Quote the whole listing exactly. Leave the pictures out of your copy.

**Data below**.
----------

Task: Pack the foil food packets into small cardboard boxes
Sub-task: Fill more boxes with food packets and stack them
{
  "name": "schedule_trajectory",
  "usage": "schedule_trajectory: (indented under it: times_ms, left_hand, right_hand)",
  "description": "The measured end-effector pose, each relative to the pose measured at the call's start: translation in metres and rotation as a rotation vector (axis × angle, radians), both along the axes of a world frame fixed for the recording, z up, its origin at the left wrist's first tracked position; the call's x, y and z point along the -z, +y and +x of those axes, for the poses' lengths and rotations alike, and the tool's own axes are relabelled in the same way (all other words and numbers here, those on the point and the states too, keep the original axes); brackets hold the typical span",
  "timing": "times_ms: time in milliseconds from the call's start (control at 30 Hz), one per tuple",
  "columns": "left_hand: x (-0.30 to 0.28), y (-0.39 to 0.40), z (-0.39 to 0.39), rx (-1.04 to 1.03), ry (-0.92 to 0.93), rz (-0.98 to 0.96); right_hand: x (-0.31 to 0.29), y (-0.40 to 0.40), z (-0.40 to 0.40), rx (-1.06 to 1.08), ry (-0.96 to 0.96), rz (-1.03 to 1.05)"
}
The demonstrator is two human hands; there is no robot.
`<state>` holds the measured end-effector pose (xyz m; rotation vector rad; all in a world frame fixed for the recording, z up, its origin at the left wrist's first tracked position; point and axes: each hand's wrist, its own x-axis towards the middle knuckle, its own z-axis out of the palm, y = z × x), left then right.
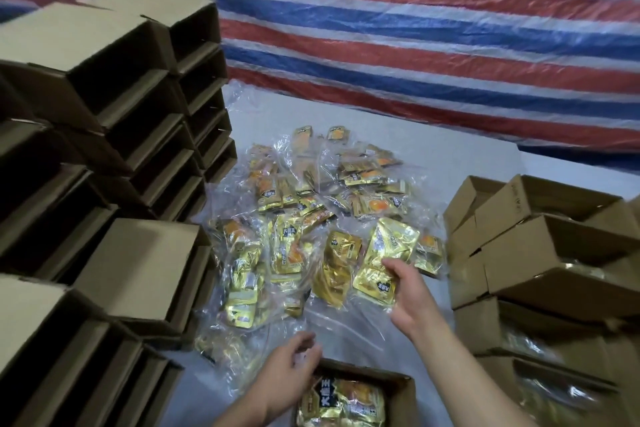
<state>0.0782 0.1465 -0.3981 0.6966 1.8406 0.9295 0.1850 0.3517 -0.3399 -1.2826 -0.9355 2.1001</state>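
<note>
Nearest me, a small box (398, 388) holds gold packets beside my left hand (291, 378), fingers loosely curled, holding nothing. My right hand (408, 295) pinches a foil packet (384, 263) above the counter's heap (311, 211).

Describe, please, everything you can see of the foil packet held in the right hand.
The foil packet is a shiny gold, crinkled pouch with small dark printed labels near its top and bottom. It looks like metallised plastic, sealed and flat. It is tilted, its top leaning away to the right, raised over the heap of packets in clear bags. The right hand pinches its lower right edge; nothing else clearly touches it.
</note>
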Motion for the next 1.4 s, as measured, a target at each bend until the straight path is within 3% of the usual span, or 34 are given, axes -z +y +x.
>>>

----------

**Exercise output**.
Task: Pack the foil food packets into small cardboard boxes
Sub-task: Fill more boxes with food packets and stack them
{
  "name": "schedule_trajectory",
  "usage": "schedule_trajectory: (indented under it: times_ms, left_hand, right_hand)",
  "description": "The measured end-effector pose, each relative to the pose measured at the call's start: translation in metres and rotation as a rotation vector (axis × angle, radians), both along the axes of a world frame fixed for the recording, z up, its origin at the left wrist's first tracked position; the call's x, y and z point along the -z, +y and +x of those axes, for the poses' lengths and rotations alike, and the tool's own axes are relabelled in the same way (all other words and numbers here, those on the point and the states too, keep the original axes); brackets hold the typical span",
  "timing": "times_ms: time in milliseconds from the call's start (control at 30 Hz), one per tuple",
  "columns": "left_hand: x (-0.30 to 0.28), y (-0.39 to 0.40), z (-0.39 to 0.39), rx (-1.04 to 1.03), ry (-0.92 to 0.93), rz (-0.98 to 0.96); right_hand: x (-0.31 to 0.29), y (-0.40 to 0.40), z (-0.40 to 0.40), rx (-1.06 to 1.08), ry (-0.96 to 0.96), rz (-1.03 to 1.05)"
}
The demonstrator is two human hands; there is no robot.
`<state>` holds the measured end-effector pose (xyz m; rotation vector rad; all in a world frame fixed for the recording, z up, its origin at the left wrist's first tracked position; point and axes: each hand's wrist, its own x-axis towards the middle knuckle, its own z-axis out of the palm, y = z × x), left then right.
<state>0.0782 0.1465 -0.3981 0.6966 1.8406 0.9295 0.1850 0.3517 -0.3399 -1.2826 -0.9355 2.1001</state>
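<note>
Nearest me, a small box (398, 388) holds gold packets beside my left hand (291, 378), fingers loosely curled, holding nothing. My right hand (408, 295) pinches a foil packet (384, 263) above the counter's heap (311, 211).

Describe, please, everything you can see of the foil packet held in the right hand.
The foil packet is a shiny gold, crinkled pouch with small dark printed labels near its top and bottom. It looks like metallised plastic, sealed and flat. It is tilted, its top leaning away to the right, raised over the heap of packets in clear bags. The right hand pinches its lower right edge; nothing else clearly touches it.
</note>
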Motion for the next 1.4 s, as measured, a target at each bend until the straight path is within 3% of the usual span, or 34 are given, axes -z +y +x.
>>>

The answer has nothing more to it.